Little news has been received from her later life. After her husband died in 1529 or 1530, she married Count Burian Schlick zu Passau for the second time in 1533 , but was widowed again in 1535. In 1539 two of their children, Apollonia and Georg, died. According to most biographers, she herself died in Zeilitzheim in 1554 . Her grave is there near the Evangelical Lutheran parish church of St. Sigismund .

In the Straubing document book it is noted that the "old Staufferin" is said to have been imprisoned in Straubing in 1563 because she had caused her subjects in Köfering to apostate from the Catholic Church by reading rebellious books. This old Lutheran woman was probably not Argula von Grumbach, but her sister-in-law Anna von Stauff, who died around 1568.
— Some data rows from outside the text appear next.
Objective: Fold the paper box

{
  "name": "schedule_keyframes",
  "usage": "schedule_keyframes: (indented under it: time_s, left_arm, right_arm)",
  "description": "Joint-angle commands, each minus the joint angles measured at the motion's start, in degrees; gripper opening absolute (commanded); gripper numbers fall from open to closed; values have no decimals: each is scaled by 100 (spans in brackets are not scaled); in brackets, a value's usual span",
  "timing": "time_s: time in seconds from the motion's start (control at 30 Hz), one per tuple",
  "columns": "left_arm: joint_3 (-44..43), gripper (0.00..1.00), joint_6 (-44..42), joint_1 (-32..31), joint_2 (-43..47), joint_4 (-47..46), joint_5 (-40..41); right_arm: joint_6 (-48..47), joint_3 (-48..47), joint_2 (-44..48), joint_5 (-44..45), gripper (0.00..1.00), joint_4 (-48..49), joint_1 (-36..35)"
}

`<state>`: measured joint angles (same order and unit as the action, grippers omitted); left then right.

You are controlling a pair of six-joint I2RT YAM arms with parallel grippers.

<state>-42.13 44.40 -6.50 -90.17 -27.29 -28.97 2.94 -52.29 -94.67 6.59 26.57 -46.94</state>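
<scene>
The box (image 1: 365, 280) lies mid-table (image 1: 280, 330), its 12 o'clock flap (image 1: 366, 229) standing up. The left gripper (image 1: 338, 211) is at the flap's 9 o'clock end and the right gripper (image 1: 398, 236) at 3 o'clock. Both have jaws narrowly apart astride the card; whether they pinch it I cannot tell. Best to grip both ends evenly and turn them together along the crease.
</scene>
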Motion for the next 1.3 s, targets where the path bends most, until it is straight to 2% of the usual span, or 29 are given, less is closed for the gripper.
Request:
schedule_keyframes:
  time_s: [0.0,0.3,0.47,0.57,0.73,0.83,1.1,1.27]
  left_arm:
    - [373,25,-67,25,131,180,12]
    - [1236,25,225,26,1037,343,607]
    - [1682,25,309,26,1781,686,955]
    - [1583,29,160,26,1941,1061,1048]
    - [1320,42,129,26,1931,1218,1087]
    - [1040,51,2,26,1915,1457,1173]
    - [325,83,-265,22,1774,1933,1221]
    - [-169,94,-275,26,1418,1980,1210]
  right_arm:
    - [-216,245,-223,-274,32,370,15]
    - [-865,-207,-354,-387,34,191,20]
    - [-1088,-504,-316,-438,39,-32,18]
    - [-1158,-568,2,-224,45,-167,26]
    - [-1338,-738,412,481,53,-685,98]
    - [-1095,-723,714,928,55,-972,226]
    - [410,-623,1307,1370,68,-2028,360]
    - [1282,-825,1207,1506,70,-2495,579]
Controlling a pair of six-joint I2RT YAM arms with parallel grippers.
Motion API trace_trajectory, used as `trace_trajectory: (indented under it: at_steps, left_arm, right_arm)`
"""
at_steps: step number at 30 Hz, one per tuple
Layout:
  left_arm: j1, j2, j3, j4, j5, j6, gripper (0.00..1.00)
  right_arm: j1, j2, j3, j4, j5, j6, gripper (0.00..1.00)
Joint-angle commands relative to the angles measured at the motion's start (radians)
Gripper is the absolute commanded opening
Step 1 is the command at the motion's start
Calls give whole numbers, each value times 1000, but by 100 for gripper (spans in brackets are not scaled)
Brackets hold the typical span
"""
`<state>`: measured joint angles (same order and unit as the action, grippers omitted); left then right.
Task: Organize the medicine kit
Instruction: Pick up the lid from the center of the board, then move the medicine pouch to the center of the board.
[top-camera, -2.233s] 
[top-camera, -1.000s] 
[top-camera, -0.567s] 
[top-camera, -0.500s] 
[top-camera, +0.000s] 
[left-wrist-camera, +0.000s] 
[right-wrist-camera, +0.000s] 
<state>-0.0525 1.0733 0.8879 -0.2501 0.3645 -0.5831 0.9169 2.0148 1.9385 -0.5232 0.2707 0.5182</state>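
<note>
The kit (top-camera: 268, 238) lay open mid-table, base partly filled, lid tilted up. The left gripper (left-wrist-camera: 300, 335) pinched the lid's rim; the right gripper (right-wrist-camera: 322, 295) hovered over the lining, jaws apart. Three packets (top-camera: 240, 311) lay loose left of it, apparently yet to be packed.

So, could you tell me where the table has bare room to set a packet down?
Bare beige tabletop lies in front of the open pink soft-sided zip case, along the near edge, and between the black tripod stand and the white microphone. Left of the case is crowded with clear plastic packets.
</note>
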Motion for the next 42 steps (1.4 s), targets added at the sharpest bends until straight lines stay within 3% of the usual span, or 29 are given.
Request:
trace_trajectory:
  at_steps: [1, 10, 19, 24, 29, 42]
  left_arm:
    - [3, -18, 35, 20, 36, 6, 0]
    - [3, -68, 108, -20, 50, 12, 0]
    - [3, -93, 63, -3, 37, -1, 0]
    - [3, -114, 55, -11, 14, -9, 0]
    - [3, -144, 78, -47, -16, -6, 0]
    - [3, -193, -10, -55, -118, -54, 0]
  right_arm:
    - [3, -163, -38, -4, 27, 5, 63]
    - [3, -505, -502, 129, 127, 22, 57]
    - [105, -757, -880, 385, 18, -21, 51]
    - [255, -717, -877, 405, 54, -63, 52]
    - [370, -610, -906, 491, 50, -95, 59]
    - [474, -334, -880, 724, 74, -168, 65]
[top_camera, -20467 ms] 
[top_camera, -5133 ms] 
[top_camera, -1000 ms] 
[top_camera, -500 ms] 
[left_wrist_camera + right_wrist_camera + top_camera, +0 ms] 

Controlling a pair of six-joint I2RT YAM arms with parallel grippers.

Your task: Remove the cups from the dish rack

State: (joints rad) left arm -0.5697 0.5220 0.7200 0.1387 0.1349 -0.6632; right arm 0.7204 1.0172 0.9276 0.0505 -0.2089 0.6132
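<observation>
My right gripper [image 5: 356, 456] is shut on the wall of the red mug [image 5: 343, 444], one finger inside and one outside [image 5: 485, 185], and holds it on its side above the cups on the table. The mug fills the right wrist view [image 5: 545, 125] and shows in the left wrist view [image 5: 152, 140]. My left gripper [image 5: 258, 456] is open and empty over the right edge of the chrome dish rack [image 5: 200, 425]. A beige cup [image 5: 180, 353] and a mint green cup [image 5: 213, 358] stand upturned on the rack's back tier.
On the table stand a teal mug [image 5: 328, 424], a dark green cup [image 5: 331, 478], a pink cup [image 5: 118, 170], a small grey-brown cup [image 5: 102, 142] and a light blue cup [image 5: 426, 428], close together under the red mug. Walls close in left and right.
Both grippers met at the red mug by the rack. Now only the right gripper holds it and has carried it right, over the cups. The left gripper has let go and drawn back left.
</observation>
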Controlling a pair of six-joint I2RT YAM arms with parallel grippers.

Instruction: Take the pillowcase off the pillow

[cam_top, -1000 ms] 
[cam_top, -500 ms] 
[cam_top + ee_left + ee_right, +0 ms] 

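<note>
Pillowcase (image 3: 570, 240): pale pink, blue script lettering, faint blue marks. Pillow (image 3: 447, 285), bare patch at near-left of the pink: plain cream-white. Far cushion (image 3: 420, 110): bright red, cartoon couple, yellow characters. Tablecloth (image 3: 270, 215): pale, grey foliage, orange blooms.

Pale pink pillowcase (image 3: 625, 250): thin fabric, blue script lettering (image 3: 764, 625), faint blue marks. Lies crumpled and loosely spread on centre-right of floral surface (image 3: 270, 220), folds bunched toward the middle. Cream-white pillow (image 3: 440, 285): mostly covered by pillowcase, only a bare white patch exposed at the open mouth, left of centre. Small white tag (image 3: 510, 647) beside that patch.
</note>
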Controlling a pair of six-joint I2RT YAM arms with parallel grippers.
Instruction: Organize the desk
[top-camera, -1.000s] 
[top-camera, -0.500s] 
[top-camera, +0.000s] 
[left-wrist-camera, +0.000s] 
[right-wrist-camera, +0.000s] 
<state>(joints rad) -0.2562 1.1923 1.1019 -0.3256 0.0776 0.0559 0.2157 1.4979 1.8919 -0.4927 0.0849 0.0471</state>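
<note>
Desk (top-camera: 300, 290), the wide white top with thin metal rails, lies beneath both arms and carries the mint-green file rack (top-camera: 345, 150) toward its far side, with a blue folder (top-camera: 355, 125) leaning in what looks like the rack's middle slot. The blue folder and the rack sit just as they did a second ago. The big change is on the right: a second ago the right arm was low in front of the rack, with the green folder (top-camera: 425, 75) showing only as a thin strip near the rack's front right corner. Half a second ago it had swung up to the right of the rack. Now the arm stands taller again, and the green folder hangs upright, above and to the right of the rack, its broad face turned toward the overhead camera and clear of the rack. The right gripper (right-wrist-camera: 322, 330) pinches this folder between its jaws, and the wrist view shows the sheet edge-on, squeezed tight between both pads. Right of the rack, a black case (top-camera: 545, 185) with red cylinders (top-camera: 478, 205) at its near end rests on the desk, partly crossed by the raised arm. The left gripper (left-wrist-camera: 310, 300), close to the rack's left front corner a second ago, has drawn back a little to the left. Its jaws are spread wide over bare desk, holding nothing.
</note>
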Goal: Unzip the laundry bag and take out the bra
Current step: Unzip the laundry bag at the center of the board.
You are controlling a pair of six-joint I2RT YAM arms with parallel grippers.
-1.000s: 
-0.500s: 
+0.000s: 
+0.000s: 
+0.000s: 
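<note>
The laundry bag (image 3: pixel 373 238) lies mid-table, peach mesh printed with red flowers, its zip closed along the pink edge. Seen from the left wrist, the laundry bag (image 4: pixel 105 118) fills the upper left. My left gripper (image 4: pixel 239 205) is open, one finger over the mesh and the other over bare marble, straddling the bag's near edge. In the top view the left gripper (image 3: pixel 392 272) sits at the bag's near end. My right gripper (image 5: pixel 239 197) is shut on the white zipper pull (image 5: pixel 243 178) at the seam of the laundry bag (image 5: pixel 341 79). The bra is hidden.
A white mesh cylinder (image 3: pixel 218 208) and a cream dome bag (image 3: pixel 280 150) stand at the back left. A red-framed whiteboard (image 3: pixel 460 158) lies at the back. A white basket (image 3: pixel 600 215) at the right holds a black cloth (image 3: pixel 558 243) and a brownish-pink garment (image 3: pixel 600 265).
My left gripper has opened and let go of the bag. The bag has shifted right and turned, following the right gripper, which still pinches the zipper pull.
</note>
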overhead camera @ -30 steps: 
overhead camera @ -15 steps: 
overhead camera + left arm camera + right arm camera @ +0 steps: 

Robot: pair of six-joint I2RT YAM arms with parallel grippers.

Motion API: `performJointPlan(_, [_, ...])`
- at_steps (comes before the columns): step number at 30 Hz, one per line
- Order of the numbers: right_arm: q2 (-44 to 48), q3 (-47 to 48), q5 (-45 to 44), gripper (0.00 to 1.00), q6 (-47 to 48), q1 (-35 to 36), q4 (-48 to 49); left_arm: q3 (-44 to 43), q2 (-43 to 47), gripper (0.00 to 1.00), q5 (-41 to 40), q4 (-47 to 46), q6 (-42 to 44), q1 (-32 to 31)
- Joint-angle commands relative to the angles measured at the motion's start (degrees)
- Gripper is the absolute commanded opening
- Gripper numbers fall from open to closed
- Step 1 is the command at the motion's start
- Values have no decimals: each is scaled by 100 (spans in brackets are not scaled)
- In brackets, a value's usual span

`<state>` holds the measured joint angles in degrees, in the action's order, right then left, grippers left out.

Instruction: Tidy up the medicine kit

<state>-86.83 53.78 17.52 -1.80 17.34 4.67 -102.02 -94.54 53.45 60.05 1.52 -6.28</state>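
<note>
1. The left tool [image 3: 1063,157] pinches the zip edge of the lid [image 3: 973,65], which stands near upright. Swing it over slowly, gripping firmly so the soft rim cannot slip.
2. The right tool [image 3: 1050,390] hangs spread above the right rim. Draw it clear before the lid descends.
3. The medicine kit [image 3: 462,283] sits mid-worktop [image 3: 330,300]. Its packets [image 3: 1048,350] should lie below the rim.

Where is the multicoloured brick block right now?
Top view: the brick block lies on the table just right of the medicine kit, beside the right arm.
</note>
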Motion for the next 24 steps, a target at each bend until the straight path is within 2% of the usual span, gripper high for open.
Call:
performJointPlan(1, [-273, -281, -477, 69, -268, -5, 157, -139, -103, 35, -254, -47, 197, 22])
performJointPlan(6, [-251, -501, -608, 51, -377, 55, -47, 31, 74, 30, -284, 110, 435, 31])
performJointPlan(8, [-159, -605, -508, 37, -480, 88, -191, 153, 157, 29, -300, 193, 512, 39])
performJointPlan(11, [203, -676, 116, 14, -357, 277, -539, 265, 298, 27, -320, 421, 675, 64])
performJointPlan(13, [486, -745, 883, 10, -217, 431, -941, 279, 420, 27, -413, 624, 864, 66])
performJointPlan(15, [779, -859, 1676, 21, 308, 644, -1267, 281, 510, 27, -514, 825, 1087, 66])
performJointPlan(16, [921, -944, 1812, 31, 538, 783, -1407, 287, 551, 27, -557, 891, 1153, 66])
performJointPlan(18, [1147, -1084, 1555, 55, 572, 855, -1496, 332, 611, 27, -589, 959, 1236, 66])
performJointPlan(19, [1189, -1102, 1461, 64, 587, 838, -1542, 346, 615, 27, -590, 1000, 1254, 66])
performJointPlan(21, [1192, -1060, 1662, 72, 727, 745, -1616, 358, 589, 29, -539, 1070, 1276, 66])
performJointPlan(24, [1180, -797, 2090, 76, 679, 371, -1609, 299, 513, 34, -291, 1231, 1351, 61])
The writer Louise Otto-Peters honored the Bavarian reformer in a poem in 1893.

Remembrance day

June 23 in the Evangelical Name Calendar .

Argula von Grumbach Prize

The Argula-von-Grumbach-Preis is the equal opportunity award of the Evangelical Lutheran Church in Bavaria and has been awarded since 1998. The award honors the achievements of women in the church. Since 2006, the Argula-von-Grumbach-Foundation has been promoting, awarding and funding .

Publications

  • Argula Staufferin: The lucid, high-born prince vnd gentlemen / Herr [e] n Johansen / Pfaltzgrauen bey Reyn / Hertoge [n] zu Beyern / Counts zu Spanhaym [et] c. Meynem Gnedigist gentlemen. undated, undated [1523] ( digitized version of the Duchess Anna Amalia Library , Weimar).
  • Peter Matheson (ed.): Argula von Grumbach. Writings (= sources and research on the history of the Reformation. Volume 83). Gütersloher Verlagshaus, Gütersloh 2010, ISBN 978-3-579-05374-5 .

literature

Web links

Wikisource: Argula von Grumbach  - Sources and full texts

Individual evidence

  1. A nobleman who is indignant. In: Chrismon . 9/2014.
  2. Peter Matheson: Argula von Grumbach, p. 8.
  3. Uwe Birnstein : Who is Who of the Reformation: Margarete Blarer . Kreuz Verlag, Freiburg 2014, ISBN 978-3-451-61252-7 , p. 201.
  4. ^ Bernhard Kirchmeier: Argula von Grumbach, p. 16.
  5. ^ A b Argula von Grumbach. Birth name: von Stauff in the Ecumenical Saint Lexicon , accessed on February 27, 2019.
  6. ^ Peter Matheson: Argula von Grumbach. Göttingen 2014, ISBN 978-3-525-55072-4 , pp. 219-221.
  7. Andrea Seidel: Awards and Prizes Argula von Grumbach Prize . In: bayern-evangelisch.de . March 10, 2016. Retrieved March 13, 2016.